Sandrine Rousseau, députée engagée, plaide pour davantage de transparence dans le domaine alimentaire. Lors d'une intervention avec l'association FUTUR, dédiée à une approche renouvelée sur les animaux et l'alimentation, elle a proposé de renommer certains produits, notamment la viande. "J'aspire à un jour faire passer une loi où les steaks seraient désignés comme des cadavres d'animaux", déclare-t-elle, soulignant un parallèle avec l'interdiction récente de l'appellation 'steak végétal' en Europe.
"Les menus pourraient avoir une tout autre allure avec une désignation telle que 'cadavre de vache' au lieu d'entrecôte", ajoute-t-elle avec conviction, persuadée que cela pourrait influencer les choix alimentaires. Une déclaration qui, sans aucun doute, suscitera de vives réactions de la part de ses opposants, notamment des élus et des défenseurs de la culture carnée, qui ont souvent critiqué ses prises de position en faveur d'une consommation réduite de viande.

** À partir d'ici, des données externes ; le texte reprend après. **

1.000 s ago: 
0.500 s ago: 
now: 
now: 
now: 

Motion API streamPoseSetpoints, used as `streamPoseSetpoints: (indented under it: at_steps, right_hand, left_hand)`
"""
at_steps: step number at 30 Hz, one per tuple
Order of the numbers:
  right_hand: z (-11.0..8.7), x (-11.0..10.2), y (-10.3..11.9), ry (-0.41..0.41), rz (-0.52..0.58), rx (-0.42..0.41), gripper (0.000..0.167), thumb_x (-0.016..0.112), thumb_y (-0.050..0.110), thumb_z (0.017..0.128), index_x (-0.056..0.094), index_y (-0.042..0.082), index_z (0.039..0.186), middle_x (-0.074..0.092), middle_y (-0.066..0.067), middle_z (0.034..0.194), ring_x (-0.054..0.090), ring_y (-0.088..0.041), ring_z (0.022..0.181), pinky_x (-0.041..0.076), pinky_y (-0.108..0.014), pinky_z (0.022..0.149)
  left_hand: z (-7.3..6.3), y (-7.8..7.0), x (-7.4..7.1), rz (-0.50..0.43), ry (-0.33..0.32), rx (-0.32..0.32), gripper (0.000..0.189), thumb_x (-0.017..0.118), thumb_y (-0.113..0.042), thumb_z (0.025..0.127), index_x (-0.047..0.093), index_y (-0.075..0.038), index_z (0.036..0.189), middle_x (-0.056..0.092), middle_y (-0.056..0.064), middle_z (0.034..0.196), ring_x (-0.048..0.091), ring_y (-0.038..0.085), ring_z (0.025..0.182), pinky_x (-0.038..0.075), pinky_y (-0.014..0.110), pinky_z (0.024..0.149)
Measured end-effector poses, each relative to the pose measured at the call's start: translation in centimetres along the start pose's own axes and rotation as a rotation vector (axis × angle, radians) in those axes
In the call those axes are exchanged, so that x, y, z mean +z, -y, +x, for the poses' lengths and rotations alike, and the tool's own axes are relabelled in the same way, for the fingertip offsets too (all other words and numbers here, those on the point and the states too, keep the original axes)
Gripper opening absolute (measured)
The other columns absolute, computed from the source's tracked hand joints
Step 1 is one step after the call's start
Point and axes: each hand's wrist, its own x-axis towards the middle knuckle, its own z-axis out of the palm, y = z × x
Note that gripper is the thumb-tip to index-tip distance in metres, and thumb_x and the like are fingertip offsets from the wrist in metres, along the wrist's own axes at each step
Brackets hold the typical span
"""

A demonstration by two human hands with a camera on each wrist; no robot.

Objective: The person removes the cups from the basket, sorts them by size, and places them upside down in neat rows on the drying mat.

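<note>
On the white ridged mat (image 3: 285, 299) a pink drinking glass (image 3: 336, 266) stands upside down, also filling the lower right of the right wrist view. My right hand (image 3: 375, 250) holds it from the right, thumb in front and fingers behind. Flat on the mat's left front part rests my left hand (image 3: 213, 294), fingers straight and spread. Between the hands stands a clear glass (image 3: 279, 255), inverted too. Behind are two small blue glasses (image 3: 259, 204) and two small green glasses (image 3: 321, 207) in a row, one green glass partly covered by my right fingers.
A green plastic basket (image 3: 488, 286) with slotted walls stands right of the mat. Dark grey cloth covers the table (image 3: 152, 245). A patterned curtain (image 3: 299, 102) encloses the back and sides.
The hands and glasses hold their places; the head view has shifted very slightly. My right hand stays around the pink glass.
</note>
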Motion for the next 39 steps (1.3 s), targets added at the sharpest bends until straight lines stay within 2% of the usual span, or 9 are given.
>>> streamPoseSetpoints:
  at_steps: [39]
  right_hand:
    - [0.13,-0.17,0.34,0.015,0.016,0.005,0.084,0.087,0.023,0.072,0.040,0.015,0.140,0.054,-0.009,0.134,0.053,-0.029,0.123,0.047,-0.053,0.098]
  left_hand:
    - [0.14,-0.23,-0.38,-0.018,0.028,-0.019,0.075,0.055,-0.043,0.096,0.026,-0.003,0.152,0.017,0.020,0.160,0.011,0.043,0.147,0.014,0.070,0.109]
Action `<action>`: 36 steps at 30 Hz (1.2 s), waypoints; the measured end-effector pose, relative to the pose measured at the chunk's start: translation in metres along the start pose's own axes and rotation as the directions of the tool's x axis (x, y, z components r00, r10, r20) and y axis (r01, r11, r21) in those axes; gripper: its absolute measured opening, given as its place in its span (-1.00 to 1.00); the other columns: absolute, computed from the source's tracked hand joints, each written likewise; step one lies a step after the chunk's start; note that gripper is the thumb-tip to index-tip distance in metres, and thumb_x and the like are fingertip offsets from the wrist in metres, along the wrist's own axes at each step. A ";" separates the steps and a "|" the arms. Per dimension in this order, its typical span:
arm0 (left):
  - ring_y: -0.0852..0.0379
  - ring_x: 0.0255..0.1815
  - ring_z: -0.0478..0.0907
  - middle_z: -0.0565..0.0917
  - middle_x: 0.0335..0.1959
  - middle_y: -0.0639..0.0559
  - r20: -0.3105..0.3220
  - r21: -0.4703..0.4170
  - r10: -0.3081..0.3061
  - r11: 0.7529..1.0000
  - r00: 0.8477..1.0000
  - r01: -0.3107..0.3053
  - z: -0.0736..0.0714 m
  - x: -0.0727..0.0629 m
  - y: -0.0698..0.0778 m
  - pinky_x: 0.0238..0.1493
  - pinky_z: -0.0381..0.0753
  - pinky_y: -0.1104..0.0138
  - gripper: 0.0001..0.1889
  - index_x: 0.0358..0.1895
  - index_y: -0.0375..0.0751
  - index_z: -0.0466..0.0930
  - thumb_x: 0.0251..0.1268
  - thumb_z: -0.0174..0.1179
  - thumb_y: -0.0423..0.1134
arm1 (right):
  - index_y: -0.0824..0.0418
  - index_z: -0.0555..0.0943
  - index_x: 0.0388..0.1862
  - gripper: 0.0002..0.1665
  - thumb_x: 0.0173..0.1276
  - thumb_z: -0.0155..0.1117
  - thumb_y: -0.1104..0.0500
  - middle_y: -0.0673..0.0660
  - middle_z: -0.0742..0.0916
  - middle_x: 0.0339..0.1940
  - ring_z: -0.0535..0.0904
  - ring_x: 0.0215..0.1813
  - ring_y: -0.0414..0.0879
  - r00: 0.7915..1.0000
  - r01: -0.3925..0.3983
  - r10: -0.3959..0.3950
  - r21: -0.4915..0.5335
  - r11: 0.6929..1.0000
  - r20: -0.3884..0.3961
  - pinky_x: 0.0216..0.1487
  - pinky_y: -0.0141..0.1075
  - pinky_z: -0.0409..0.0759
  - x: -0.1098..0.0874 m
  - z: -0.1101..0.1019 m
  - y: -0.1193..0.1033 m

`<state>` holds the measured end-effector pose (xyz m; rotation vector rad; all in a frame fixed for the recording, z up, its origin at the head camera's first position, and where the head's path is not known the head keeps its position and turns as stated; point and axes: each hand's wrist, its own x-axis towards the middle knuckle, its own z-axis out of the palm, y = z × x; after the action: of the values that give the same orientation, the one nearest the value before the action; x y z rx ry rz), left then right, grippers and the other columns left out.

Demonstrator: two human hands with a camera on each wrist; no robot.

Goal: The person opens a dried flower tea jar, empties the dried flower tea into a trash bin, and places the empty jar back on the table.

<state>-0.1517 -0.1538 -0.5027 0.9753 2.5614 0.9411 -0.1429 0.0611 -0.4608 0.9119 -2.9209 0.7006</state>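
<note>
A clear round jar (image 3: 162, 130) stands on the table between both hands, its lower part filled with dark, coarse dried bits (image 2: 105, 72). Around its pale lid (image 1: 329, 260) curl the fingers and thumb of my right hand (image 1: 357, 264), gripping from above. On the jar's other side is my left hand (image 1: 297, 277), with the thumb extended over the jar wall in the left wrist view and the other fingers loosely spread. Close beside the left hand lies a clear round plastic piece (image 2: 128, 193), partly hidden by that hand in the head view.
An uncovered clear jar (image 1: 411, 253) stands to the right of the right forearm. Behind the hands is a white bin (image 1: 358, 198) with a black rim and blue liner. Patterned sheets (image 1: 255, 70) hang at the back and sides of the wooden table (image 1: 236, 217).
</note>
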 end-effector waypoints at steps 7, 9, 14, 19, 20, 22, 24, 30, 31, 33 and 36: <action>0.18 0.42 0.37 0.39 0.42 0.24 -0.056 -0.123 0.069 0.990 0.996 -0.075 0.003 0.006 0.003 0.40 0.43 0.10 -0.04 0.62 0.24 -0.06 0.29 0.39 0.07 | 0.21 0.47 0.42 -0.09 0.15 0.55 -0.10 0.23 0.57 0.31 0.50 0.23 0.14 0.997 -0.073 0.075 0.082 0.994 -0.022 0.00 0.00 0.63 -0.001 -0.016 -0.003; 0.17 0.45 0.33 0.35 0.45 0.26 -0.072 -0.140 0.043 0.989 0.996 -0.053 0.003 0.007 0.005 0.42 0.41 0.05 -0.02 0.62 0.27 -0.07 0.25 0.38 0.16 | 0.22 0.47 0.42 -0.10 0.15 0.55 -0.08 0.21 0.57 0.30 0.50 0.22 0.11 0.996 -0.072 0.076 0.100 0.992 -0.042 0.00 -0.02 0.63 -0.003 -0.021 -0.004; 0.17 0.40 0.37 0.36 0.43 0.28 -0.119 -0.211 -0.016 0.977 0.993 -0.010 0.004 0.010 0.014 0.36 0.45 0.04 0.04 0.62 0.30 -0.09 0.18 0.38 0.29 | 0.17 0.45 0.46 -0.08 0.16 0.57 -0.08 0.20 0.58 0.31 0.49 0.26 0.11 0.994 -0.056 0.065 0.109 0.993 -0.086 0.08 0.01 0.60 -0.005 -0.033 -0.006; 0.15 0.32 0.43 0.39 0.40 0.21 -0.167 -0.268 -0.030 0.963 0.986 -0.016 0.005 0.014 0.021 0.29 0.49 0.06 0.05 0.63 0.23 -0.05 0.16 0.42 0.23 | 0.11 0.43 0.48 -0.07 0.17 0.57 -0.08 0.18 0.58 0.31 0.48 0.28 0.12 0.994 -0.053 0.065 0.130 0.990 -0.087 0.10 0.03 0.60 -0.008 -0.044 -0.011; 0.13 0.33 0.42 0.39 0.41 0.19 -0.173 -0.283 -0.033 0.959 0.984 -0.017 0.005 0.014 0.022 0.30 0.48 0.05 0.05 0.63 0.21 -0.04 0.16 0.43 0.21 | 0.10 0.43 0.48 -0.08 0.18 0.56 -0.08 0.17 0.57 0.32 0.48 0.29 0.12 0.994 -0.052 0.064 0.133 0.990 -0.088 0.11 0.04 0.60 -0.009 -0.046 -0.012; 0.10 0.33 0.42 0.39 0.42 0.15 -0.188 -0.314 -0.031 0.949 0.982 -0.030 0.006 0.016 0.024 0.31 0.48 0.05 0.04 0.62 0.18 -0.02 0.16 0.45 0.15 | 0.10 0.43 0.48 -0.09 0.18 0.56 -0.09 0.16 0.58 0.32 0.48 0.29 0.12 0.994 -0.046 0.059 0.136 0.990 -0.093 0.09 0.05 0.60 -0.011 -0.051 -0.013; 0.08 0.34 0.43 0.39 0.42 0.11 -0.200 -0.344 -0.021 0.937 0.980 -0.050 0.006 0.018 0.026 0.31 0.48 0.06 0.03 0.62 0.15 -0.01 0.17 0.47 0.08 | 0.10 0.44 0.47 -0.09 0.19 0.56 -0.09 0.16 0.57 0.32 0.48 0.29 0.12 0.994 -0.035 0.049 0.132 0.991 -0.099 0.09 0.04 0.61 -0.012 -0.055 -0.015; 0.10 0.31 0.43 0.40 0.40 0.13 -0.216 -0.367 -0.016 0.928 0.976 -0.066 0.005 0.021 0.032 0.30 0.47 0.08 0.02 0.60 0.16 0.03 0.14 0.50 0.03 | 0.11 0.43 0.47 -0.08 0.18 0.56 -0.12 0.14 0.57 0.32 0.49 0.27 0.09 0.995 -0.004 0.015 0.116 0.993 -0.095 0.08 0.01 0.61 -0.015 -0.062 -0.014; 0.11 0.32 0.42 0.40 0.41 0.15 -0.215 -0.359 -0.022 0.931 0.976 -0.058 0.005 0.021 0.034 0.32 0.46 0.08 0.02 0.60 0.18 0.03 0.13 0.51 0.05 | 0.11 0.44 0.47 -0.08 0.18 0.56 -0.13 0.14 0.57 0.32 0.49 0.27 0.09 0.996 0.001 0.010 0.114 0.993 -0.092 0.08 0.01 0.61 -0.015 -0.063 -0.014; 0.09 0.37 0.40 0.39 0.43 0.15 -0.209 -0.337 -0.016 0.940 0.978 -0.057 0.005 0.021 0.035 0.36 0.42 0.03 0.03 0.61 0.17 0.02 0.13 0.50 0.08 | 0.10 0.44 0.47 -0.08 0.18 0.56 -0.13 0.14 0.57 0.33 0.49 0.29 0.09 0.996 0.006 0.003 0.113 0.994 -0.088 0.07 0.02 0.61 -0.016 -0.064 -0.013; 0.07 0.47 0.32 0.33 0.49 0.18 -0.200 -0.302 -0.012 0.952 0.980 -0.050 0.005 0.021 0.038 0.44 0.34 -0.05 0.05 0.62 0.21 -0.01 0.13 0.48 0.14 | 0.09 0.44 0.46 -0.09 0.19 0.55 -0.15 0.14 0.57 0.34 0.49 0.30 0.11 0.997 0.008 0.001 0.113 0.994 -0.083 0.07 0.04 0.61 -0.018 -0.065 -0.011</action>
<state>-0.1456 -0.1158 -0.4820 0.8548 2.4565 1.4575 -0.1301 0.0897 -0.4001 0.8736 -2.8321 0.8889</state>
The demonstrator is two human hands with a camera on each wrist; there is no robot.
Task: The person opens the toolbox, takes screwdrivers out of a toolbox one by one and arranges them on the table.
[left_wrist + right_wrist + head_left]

Réduire la consommation de viande
En 2022, Rousseau avait provoqué une onde de choc en affirmant qu'il fallait "faire évoluer les mentalités" afin que savourer une entrecôte grillée ne soit plus perçu comme un symbole de virilité. Son discours sur une alimentation plus éthique s'inscrit dans une tendance plus large, comme l'indique la Stratégie nationale pour l'alimentation, la nutrition et le climat (Snanc), qui recommande de réduire la viande dans l'alimentation pour un impact moindre sur l'environnement. Les experts, comme ceux de l'Institut national de la recherche agronomique (INRA), soulignent que diminuer la consommation de viande peut contribuer à la lutte contre le changement climatique.